-------- INFORMATION PROVIDED

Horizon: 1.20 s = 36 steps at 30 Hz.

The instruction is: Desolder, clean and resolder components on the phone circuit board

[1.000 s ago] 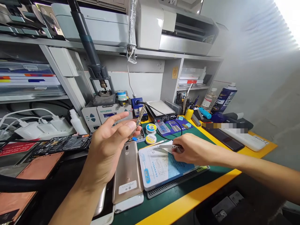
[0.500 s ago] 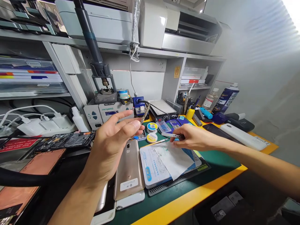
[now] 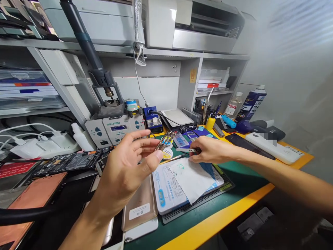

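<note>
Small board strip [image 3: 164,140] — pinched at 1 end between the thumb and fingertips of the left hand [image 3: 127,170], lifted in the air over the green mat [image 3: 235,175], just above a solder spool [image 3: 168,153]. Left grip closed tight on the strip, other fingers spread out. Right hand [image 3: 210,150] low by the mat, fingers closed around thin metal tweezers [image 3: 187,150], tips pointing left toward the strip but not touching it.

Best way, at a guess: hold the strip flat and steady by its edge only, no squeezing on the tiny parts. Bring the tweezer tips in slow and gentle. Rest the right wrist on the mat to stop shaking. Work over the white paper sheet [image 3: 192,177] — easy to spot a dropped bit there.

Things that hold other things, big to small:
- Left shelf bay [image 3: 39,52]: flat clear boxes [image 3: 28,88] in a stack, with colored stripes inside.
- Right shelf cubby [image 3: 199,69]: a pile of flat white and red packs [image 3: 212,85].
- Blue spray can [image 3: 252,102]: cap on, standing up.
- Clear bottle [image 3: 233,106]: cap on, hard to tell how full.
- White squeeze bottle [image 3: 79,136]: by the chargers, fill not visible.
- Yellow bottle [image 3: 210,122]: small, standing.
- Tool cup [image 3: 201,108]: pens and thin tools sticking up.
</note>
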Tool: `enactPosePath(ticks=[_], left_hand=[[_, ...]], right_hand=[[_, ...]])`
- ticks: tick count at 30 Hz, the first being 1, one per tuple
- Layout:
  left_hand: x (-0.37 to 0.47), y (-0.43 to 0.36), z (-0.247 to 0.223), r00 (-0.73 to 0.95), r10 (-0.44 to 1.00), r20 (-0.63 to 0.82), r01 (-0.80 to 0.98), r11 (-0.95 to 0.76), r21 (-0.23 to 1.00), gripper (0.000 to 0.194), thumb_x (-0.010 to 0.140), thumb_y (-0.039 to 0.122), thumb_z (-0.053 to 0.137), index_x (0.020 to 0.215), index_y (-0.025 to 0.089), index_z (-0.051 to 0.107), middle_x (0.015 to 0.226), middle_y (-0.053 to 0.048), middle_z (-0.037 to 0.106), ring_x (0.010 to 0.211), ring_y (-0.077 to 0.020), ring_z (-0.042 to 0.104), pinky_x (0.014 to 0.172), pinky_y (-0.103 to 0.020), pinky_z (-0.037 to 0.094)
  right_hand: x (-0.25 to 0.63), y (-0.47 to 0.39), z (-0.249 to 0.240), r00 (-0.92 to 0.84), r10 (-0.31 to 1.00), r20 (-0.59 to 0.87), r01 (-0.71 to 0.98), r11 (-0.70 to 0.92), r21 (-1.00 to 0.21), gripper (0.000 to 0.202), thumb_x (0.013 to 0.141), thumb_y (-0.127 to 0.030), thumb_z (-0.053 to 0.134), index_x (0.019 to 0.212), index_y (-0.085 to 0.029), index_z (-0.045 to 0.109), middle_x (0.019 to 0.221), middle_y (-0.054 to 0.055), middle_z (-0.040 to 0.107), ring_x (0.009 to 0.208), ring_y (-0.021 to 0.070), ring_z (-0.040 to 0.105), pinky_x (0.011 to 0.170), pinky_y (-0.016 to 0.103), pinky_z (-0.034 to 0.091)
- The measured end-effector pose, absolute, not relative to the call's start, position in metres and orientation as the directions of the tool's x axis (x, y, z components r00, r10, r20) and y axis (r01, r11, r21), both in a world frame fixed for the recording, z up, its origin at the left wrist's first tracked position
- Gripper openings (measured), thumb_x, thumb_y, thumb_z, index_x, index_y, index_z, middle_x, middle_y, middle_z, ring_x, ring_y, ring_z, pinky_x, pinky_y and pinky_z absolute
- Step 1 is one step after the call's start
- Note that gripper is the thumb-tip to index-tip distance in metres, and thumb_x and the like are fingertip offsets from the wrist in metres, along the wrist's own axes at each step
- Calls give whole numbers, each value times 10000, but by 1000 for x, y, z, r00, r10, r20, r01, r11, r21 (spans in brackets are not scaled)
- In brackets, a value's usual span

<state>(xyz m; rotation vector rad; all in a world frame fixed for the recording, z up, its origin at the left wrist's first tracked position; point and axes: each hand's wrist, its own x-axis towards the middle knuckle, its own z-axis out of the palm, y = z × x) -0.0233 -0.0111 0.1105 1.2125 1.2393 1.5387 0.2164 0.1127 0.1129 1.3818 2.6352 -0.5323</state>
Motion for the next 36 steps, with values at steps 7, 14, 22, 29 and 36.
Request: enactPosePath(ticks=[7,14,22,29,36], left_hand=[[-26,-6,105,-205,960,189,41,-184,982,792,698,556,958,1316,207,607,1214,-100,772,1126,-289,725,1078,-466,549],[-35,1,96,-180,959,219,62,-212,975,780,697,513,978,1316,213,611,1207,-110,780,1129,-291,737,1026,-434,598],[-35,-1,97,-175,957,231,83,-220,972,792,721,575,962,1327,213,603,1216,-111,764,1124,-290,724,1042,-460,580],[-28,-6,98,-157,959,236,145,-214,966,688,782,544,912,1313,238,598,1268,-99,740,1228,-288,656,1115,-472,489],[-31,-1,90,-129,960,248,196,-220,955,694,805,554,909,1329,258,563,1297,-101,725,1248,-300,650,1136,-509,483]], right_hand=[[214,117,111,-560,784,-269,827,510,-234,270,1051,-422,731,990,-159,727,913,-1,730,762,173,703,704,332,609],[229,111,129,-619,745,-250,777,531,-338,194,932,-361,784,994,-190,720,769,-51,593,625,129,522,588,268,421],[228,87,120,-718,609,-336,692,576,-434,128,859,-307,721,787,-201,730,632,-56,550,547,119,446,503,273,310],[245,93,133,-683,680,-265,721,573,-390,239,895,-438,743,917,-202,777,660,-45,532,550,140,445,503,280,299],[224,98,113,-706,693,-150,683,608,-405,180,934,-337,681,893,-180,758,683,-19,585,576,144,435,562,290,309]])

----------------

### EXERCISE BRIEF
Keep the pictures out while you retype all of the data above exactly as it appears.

### TASK OUTPUT
Horizon: 1.20 s = 36 steps at 30 Hz.

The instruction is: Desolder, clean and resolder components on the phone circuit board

[1.000 s ago] 
[0.500 s ago] 
[now] 

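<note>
Small board strip [image 3: 164,140] — pinched at 1 end between the thumb and fingertips of the left hand [image 3: 127,170], lifted in the air over the green mat [image 3: 235,175], just above a solder spool [image 3: 168,153]. Left grip closed tight on the strip, other fingers spread out. Right hand [image 3: 210,150] low by the mat, fingers closed around thin metal tweezers [image 3: 187,150], tips pointing left toward the strip but not touching it.

Best way, at a guess: hold the strip flat and steady by its edge only, no squeezing on the tiny parts. Bring the tweezer tips in slow and gentle. Rest the right wrist on the mat to stop shaking. Work over the white paper sheet [image 3: 192,177] — easy to spot a dropped bit there.

Things that hold other things, big to small:
- Left shelf bay [image 3: 39,52]: flat clear boxes [image 3: 28,88] in a stack, with colored stripes inside.
- Right shelf cubby [image 3: 199,69]: a pile of flat white and red packs [image 3: 212,85].
- Blue spray can [image 3: 252,102]: cap on, standing up.
- Clear bottle [image 3: 233,106]: cap on, hard to tell how full.
- White squeeze bottle [image 3: 79,136]: by the chargers, fill not visible.
- Yellow bottle [image 3: 210,122]: small, standing.
- Tool cup [image 3: 201,108]: pens and thin tools sticking up.
</note>
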Tool: `enactPosePath(ticks=[_], left_hand=[[_, ...]], right_hand=[[_, ...]])`
- ticks: tick count at 30 Hz, the first being 1, one per tuple
- Layout:
  left_hand: x (-0.37 to 0.47), y (-0.43 to 0.36), z (-0.247 to 0.223), r00 (-0.73 to 0.95), r10 (-0.44 to 1.00), r20 (-0.63 to 0.82), r01 (-0.80 to 0.98), r11 (-0.95 to 0.76), r21 (-0.23 to 1.00), gripper (0.000 to 0.194), thumb_x (-0.010 to 0.140), thumb_y (-0.039 to 0.122), thumb_z (-0.053 to 0.137), index_x (0.020 to 0.215), index_y (-0.025 to 0.089), index_z (-0.051 to 0.107), middle_x (0.015 to 0.226), middle_y (-0.053 to 0.048), middle_z (-0.037 to 0.106), ring_x (0.010 to 0.211), ring_y (-0.077 to 0.020), ring_z (-0.042 to 0.104), pinky_x (0.014 to 0.172), pinky_y (-0.103 to 0.020), pinky_z (-0.037 to 0.094)
  right_hand: x (-0.25 to 0.63), y (-0.47 to 0.39), z (-0.249 to 0.240), r00 (-0.92 to 0.84), r10 (-0.31 to 1.00), r20 (-0.59 to 0.87), r01 (-0.71 to 0.98), r11 (-0.70 to 0.92), r21 (-1.00 to 0.21), gripper (0.000 to 0.202), thumb_x (0.013 to 0.141), thumb_y (-0.127 to 0.030), thumb_z (-0.053 to 0.134), index_x (0.019 to 0.212), index_y (-0.085 to 0.029), index_z (-0.045 to 0.109), middle_x (0.019 to 0.221), middle_y (-0.054 to 0.055), middle_z (-0.040 to 0.107), ring_x (0.009 to 0.208), ring_y (-0.021 to 0.070), ring_z (-0.040 to 0.105), pinky_x (0.011 to 0.170), pinky_y (-0.016 to 0.103), pinky_z (-0.034 to 0.091)
- The measured end-effector pose, absolute, not relative to the call's start, position in metres and orientation as the directions of the tool's x axis (x, y, z components r00, r10, r20) and y axis (r01, r11, r21), both in a world frame fixed for the recording, z up, its origin at the left wrist's first tracked position
- Gripper openings (measured), thumb_x, thumb_y, thumb_z, index_x, index_y, index_z, middle_x, middle_y, middle_z, ring_x, ring_y, ring_z, pinky_x, pinky_y and pinky_z absolute
- Step 1 is one step after the call's start
- Note that gripper is the thumb-tip to index-tip distance in metres, and thumb_x and the like are fingertip offsets from the wrist in metres, along the wrist's own axes at each step
- Calls give whole numbers, each value times 10000, but by 1000 for x, y, z, r00, r10, r20, r01, r11, r21 (spans in brackets are not scaled)
- In brackets, a value's usual span

<state>(xyz m; rotation vector rad; all in a world frame fixed for the recording, z up, its origin at the left wrist's first tracked position; point and axes: each hand's wrist, its own x-axis towards the middle knuckle, its own z-axis out of the palm, y = z × x) -0.0233 -0.0111 0.1105 1.2125 1.2393 1.5387 0.2164 0.1127 0.1129 1.3818 2.6352 -0.5323</state>
Motion for the next 36 steps, with values at steps 7, 14, 22, 29 and 36.
Request: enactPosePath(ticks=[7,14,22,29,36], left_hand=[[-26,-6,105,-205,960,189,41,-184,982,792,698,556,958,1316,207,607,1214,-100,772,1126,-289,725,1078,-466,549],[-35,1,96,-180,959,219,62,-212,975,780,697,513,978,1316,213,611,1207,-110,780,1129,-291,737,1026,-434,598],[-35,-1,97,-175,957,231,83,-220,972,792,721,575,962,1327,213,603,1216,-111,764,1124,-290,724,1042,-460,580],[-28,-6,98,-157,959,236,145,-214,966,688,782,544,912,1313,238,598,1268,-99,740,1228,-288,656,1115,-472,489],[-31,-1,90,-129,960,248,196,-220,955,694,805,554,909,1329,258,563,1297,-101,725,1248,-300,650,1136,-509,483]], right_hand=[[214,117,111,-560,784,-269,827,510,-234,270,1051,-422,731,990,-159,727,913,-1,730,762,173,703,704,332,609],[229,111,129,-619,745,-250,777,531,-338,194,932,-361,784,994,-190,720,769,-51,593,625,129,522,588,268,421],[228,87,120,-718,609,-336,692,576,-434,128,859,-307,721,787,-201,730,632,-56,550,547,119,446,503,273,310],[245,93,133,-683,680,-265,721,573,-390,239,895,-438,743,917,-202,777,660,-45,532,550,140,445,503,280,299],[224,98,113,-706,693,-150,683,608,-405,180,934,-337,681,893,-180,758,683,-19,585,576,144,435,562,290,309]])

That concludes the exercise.